Yrd. Doç .Cihat Kürkçüoğlu *
A- ŞANLIURFA KALESİ (İÇKALE)
Kent merkezinin güneybatı kesiminde, Halil-ür Rahman ve Ayn-ı Zeliha göllerinin güneyinde ve göllere hakim bir tepe üzerinde kurulan içkalenin doğu, batı ve güney tarafı kayadan oyma derin savunma hendeği ile çevrili olup, kuzey yönü sarp kayalıktır.
814 yılında (Abbâsiler Dönemi) şehir surlarının yeniden inşa edilmesi sırasında kalenin de inşa edildiği tahmin edilmektedir. Zira Bizanslı resmi görevli Prokopius, M.S. VI. yüzyılda yaptığı dökümlerde surlardan bahsettiği halde, bir kalenin varlığından söz etmemektedir.
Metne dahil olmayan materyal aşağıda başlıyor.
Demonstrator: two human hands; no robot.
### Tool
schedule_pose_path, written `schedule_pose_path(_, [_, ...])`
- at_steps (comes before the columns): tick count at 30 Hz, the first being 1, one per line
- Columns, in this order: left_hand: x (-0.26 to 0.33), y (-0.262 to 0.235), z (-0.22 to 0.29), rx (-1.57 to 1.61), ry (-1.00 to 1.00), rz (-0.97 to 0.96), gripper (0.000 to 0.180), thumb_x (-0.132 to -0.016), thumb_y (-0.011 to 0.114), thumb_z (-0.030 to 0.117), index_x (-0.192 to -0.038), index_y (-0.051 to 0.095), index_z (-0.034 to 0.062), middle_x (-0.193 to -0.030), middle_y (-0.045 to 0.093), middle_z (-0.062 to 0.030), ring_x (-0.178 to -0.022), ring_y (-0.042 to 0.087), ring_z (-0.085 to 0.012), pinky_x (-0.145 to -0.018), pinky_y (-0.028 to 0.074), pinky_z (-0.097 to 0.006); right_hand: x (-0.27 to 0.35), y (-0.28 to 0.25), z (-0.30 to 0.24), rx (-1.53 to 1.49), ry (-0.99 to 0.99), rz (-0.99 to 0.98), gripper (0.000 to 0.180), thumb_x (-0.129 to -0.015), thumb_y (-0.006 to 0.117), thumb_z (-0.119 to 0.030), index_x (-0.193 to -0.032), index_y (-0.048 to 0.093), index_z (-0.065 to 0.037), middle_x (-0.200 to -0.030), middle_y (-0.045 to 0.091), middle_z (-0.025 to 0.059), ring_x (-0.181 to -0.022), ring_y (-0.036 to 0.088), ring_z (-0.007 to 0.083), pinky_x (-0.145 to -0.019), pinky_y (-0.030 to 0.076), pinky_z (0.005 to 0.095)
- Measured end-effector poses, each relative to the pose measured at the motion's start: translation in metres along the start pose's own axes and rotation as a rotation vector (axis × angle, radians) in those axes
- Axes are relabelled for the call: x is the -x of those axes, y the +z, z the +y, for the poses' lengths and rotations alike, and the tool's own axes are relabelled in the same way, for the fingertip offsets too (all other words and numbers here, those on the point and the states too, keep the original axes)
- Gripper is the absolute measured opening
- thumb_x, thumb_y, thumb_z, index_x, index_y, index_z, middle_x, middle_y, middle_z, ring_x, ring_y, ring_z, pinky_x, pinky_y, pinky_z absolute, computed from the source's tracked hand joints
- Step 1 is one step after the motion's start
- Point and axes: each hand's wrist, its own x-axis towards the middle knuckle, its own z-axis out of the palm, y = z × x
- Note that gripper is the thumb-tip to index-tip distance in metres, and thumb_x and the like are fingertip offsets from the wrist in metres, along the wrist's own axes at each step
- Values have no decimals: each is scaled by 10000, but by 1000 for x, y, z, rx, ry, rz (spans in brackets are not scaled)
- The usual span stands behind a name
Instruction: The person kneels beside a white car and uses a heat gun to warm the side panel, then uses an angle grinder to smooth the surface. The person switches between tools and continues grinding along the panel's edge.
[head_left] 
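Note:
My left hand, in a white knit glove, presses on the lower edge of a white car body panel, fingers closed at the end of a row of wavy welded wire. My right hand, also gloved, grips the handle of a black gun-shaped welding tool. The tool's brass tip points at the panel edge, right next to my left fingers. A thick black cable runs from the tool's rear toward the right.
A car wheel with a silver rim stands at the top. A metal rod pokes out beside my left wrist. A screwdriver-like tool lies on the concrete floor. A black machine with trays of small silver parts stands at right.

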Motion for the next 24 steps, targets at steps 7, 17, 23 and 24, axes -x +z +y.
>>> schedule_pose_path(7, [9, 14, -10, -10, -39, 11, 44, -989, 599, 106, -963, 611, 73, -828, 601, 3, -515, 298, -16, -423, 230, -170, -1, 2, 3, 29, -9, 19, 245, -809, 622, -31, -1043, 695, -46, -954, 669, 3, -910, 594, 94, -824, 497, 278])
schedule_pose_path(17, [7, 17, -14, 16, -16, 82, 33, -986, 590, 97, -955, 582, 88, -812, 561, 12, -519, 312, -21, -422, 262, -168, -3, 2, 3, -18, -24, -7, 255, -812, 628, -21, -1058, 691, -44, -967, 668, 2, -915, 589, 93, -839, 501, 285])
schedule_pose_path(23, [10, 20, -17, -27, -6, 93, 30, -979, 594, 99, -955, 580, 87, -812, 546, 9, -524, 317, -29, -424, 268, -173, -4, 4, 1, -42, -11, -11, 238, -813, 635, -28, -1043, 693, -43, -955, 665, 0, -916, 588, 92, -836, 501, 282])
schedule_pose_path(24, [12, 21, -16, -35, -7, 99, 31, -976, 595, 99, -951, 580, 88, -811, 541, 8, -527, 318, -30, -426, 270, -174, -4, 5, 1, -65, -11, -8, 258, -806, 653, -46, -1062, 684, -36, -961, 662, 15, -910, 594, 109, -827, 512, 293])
Tarihi kaynaklarda kalenin adına ilk kez XI. yüzyıl başlarında rastlanılmaktadır. Buna göre kalenin inşa tarihi VI. yüzyıl ile XI. yüzyıl tarihleri arasına düşmelidir ki, Abbâsiler dönemi içinde olsun.
Kalenin şehir surlarının güneybatı köşesini oluşturan yüksek tepenin üzerine inşa edilmiş olması, hem şehre karşı, hem de dışarıdan gelecek düşmanlara karşı savunma imkanı sağlamıştır. Güneydeki kayadan oyma hendeğin, kalenin esas inşa tarihinden çok sonra, M.S. III. yüzyıla ait nekropolün tahrip edilerek açıldığı hendek kenarındaki kesilmiş yarım kaya mezarlarından anlaşılmaktadır.Kale üzerindeki Korint başlıklı iki sütundan doğuda olanının kente bakan kuzey cephesindeki Süryânice kitabeye göre bunların kalenin esas inşa tarihinden önce, buradaki tepeye birer anıt olarak diktirildikleri anlaşılır. (Bakınız: ANIT (ABİDE) MİMARİSİ s........)
Doğu-batı istikametinde uzanan dikdörtgen planlı kale, düzgün kesme taşlardan inşa edilmiştir. Çevresi yaklaşık 800 metre uzunluğunda olup, 25 burçludur. Evliya Çelebi, Urfa kalesinden şu şekilde bahseder: "Kalenin batıya açılan gayet sağlam ve kuvvetli bir demir kapısı vardır. Burada 200 kadar ev vardır ki, Dizdarağa bu evlerde oturur. 200 kadar neferi, cephânesi, buğday ambarı ve sarnıçları vardır. Kale kapısının iç kısmında minareli ve küçük bir mescidi vardır. Mel'un Nemrud'un Hz. İbrahim'i ateşe attırdığı mancınık, bu kalenin içinde durur iki tane sütundur." Evliya Çelebi'nin kalede mevcut olduğunu söylediği evler, ambarlar, sanıçlar ve mescid günümüzde toprak yığını olup sadece iki sütun ayaktadır. İngiliz Seyyahı Buckingham, 1827 yılından önce, pencereleri hendeğe bakar vaziyetteki bir caminin harap bir durumda olduğunu söylemektedir. XIX. yüzyılda kalede oldukça güzel üç veya dört odayla büyük bir salon ve birkaç mozaik kalıntısından söz edilir.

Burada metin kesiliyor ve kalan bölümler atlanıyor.